A federal judge has dismissed a lawsuit by the family of Hong Il Kim, whom police shot to death in an Orange mall parking lot in 1996 after a televised car chase that prompted controversy about the officers' tactics, attorneys said Friday.
Officials from the Orange and Westminster police departments, which were named in the suit, said the decision will allow officers to do their jobs in dangerous situations without second-guessing themselves.
"This just lifts a dark cloud over our head," said Dean Richards, acting chief for the Orange Police Department.
The Orange County district attorney's office exonerated the four officers involved from any criminal wrongdoing. That investigation in 1996 concluded that the officers acted in self-defense when they fired about 30 shots at Kim's Toyota 4-Runner, killing him with a shot to the eye.
U.S. District Judge Linda H. McLaughlin, in a ruling Monday, similarly concluded that the officers' conduct was "objectively reasonable."
The first shot was fired as Kim, 27, was "rapidly accelerating" toward the officer, threatening his life, McLaughlin wrote. Three other officers began shooting when they felt that their colleague's life was in danger, according to court documents.
Requiring officers to find and choose the best alternative when their lives are in danger "would require them to exercise superhuman judgment," the judge wrote. "It would also entangle the courts in endless second-guessing of police decisions made under stress."
But Kim's family maintained that the Orange undercover officer who initiated the shooting unnecessarily put himself in front of the utility vehicle and therefore endangered himself.
At their home in Buena Park on Friday, Kim's family called the decision outrageous.
"The most tragic part of this dreadful incident is that the policemen murdered a man over a traffic violation," said Rodney Chai, Kim's brother-in-law. He said the family might appeal.
Kim, who had been convicted of three misdemeanor violations, including theft, was driving a relative's vehicle on Feb. 14, 1996, when he made a reckless right turn, catching the attention of a Westminster police officer. A chase began, reaching 95 mph through several cities. It ended in an Orange mini-mall at Chapman Avenue and Newport Boulevard, where patrol cars rammed the Toyota into a parking space against a wall.
Two officers from Orange, one from Westminster and a California Highway Patrol officer circled the truck on foot with guns drawn. The first officer, who was standing between the wall and the truck, fired as the vehicle moved toward him. By the time the fusillade ended, Kim had been struck at least six times. No officers or bystanders were injured, and police did not find a gun in the vehicle.

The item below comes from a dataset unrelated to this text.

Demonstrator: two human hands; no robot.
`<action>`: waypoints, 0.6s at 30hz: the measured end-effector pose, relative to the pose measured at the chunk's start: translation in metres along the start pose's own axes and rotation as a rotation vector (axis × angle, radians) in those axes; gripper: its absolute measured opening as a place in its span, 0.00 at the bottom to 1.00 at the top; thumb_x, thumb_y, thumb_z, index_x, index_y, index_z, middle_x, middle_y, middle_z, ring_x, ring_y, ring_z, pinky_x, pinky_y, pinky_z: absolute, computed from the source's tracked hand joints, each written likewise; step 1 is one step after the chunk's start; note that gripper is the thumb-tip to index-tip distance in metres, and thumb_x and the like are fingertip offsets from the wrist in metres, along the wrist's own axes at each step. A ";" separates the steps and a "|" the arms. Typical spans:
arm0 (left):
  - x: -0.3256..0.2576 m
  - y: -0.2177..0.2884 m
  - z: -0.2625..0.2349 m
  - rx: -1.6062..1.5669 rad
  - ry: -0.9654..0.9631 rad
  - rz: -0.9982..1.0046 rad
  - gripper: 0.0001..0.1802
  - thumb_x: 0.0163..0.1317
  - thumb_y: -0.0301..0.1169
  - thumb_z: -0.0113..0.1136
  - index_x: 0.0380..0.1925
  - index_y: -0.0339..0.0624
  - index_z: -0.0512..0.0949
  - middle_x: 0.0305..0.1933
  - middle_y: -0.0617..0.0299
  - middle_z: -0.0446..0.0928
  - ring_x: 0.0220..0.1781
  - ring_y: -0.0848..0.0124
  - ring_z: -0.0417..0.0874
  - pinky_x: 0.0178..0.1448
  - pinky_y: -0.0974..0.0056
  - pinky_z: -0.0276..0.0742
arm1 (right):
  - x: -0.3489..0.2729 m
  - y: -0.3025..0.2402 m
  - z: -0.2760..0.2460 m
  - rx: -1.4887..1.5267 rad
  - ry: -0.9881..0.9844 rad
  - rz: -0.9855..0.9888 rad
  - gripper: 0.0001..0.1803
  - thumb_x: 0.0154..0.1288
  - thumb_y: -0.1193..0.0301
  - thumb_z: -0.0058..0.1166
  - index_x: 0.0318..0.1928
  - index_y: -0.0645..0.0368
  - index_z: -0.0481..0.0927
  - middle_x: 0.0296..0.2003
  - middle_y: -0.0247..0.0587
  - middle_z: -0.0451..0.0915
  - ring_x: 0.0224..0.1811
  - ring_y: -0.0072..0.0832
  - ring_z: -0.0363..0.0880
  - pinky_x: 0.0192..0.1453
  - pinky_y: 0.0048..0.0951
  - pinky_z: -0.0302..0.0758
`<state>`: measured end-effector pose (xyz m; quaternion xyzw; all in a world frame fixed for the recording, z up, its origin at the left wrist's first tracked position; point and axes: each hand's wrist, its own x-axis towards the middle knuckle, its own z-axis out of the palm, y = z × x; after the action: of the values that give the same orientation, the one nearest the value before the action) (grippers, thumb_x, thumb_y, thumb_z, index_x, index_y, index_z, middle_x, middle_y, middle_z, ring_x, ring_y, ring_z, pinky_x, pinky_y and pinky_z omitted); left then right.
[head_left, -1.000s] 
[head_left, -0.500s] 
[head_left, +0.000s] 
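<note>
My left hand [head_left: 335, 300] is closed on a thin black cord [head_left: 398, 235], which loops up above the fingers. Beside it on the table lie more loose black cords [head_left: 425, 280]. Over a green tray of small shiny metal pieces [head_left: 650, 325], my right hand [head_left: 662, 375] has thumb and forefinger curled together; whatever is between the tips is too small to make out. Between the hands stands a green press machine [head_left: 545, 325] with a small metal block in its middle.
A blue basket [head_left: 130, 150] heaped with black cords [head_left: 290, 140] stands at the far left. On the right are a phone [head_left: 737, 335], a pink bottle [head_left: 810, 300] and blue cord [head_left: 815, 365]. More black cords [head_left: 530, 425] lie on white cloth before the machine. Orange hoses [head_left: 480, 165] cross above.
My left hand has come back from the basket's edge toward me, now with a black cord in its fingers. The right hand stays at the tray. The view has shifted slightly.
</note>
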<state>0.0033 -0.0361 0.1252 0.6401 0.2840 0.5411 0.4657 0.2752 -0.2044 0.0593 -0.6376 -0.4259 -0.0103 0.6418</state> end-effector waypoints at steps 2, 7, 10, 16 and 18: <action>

Because the shooting was broadcast on television, it drew public criticism, said attorney Bruce D. Praet, who represented Orange.
"Everyone was quick to criticize these officers in the comfort of the aftermath," Praet said. "They weren't the ones looking down the hood of an accelerating vehicle about to run them over."
Five experts and at least two Orange County police chiefs who reviewed the shooting at the request of The Times said it could have been avoided and that the officers had committed a series of tactical errors.
One of those experts, Joseph D. McNamara, a former San Jose chief, said he understands the reasoning behind the ruling, but still maintains that "the police had put themselves in danger unnecessarily."
McNamara, now a fellow at Stanford University's Hoover Institution, said reforms within police departments through training and written policies could help minimize the risk to officers and others. Orange and Westminster police officials said they reviewed the departmental procedures following the shooting and found them to be adequate.
Westminster's Capt. Andrew Hall said, "We viewed and reviewed the incident over and over. . . . All things considered, the officers did a pretty good job."
After the district attorney's office decided not to pursue charges against the officers, Kim's parents filed a wrongful death lawsuit in federal court, alleging that his civil rights had been violated. The suit also alleged that the officers acted "without legal provocation [and] used excessive deadly force."
The Westminster Police Department was dropped from the case a few months ago, after the judge determined that shots fired by its officer had not hit Kim. This week, McLaughlin granted a motion by Orange police to dismiss the case altogether.
"In our mind, we kind of knew this end would come," Hall said. "It was just nice to get closure from it for our officers' sake."
Praet, a former police officer, said the officers involved were elated by the ruling.
"No police officer looks forward to the day he has to take human life," Praet said. "The officers didn't elect the outcome. Mr. Kim did. They were forced to defend themselves."